:: EXERCISE ::
All of the data below needs to be set down once more, exactly as written.

Content starts

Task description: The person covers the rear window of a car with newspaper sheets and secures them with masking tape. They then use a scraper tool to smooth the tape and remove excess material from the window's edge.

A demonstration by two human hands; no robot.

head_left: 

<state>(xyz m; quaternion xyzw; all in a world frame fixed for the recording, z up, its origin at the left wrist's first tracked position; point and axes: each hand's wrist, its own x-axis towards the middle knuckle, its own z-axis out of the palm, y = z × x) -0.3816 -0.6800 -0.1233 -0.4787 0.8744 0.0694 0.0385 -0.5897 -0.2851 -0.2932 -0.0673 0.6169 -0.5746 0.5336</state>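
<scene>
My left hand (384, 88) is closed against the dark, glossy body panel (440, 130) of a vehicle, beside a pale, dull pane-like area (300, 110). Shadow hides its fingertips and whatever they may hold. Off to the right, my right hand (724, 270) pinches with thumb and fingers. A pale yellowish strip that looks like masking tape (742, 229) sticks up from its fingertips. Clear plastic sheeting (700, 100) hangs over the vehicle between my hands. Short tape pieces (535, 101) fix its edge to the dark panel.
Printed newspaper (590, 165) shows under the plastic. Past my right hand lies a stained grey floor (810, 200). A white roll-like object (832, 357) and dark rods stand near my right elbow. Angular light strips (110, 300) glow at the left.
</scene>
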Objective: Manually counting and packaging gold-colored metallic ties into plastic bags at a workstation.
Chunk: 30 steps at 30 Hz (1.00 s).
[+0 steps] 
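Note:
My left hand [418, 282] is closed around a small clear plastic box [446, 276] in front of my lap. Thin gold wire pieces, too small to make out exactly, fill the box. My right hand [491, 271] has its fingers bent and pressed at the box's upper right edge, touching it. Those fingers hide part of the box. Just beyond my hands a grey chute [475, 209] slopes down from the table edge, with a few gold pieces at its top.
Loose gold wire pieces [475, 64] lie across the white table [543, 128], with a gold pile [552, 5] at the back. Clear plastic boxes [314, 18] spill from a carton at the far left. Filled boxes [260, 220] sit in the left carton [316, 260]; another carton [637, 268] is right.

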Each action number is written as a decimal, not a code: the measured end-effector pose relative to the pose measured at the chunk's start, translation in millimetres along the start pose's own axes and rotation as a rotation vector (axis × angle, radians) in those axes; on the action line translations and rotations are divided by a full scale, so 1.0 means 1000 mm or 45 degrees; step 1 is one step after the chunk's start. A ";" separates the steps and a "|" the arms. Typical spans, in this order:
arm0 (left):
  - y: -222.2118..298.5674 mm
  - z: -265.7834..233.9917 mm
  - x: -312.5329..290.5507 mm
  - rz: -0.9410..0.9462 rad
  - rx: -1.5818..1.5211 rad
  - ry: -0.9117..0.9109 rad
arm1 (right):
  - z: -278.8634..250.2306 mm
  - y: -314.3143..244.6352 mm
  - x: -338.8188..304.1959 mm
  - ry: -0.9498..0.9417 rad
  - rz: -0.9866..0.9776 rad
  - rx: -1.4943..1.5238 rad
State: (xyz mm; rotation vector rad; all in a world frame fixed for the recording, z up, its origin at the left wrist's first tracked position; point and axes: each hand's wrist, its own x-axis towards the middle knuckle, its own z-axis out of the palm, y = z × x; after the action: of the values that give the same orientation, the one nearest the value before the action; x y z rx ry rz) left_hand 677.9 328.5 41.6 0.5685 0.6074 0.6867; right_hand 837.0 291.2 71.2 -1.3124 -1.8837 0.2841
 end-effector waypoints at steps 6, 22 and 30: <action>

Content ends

:: SOLVED PROBLEM ::
Task description: The person covers the rear window of a car with newspaper sheets and secures them with masking tape. They then use a scraper tool to smooth the tape and remove excess material from the window's edge.

A demonstration by two human hands; no robot.

head_left: 

<state>(xyz m; quaternion xyzw; all in a world frame fixed for the recording, z up, its origin at the left wrist's first tracked position; point and axes: each hand's wrist, its own x-axis towards the middle knuckle, its own z-axis out of the palm, y = z × x) -0.3816 -0.6800 -0.1233 -0.4787 0.8744 0.0694 0.0385 -0.5897 -0.2851 -0.2932 -0.0673 0.6169 -0.5746 0.5336</state>
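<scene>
My left hand (384, 88) is closed against the dark, glossy body panel (440, 130) of a vehicle, beside a pale, dull pane-like area (300, 110). Shadow hides its fingertips and whatever they may hold. Off to the right, my right hand (724, 270) pinches with thumb and fingers. A pale yellowish strip that looks like masking tape (742, 229) sticks up from its fingertips. Clear plastic sheeting (700, 100) hangs over the vehicle between my hands. Short tape pieces (535, 101) fix its edge to the dark panel.
Printed newspaper (590, 165) shows under the plastic. Past my right hand lies a stained grey floor (810, 200). A white roll-like object (832, 357) and dark rods stand near my right elbow. Angular light strips (110, 300) glow at the left.
</scene>
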Objective: Manually counting and packaging gold-colored metallic ties into plastic bags at a workstation.
Chunk: 30 steps at 30 Hz (1.00 s).
[+0 steps] 
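Note:
My left hand [418, 282] is closed around a small clear plastic box [446, 276] in front of my lap. Thin gold wire pieces, too small to make out exactly, fill the box. My right hand [491, 271] has its fingers bent and pressed at the box's upper right edge, touching it. Those fingers hide part of the box. Just beyond my hands a grey chute [475, 209] slopes down from the table edge, with a few gold pieces at its top.
Loose gold wire pieces [475, 64] lie across the white table [543, 128], with a gold pile [552, 5] at the back. Clear plastic boxes [314, 18] spill from a carton at the far left. Filled boxes [260, 220] sit in the left carton [316, 260]; another carton [637, 268] is right.
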
Each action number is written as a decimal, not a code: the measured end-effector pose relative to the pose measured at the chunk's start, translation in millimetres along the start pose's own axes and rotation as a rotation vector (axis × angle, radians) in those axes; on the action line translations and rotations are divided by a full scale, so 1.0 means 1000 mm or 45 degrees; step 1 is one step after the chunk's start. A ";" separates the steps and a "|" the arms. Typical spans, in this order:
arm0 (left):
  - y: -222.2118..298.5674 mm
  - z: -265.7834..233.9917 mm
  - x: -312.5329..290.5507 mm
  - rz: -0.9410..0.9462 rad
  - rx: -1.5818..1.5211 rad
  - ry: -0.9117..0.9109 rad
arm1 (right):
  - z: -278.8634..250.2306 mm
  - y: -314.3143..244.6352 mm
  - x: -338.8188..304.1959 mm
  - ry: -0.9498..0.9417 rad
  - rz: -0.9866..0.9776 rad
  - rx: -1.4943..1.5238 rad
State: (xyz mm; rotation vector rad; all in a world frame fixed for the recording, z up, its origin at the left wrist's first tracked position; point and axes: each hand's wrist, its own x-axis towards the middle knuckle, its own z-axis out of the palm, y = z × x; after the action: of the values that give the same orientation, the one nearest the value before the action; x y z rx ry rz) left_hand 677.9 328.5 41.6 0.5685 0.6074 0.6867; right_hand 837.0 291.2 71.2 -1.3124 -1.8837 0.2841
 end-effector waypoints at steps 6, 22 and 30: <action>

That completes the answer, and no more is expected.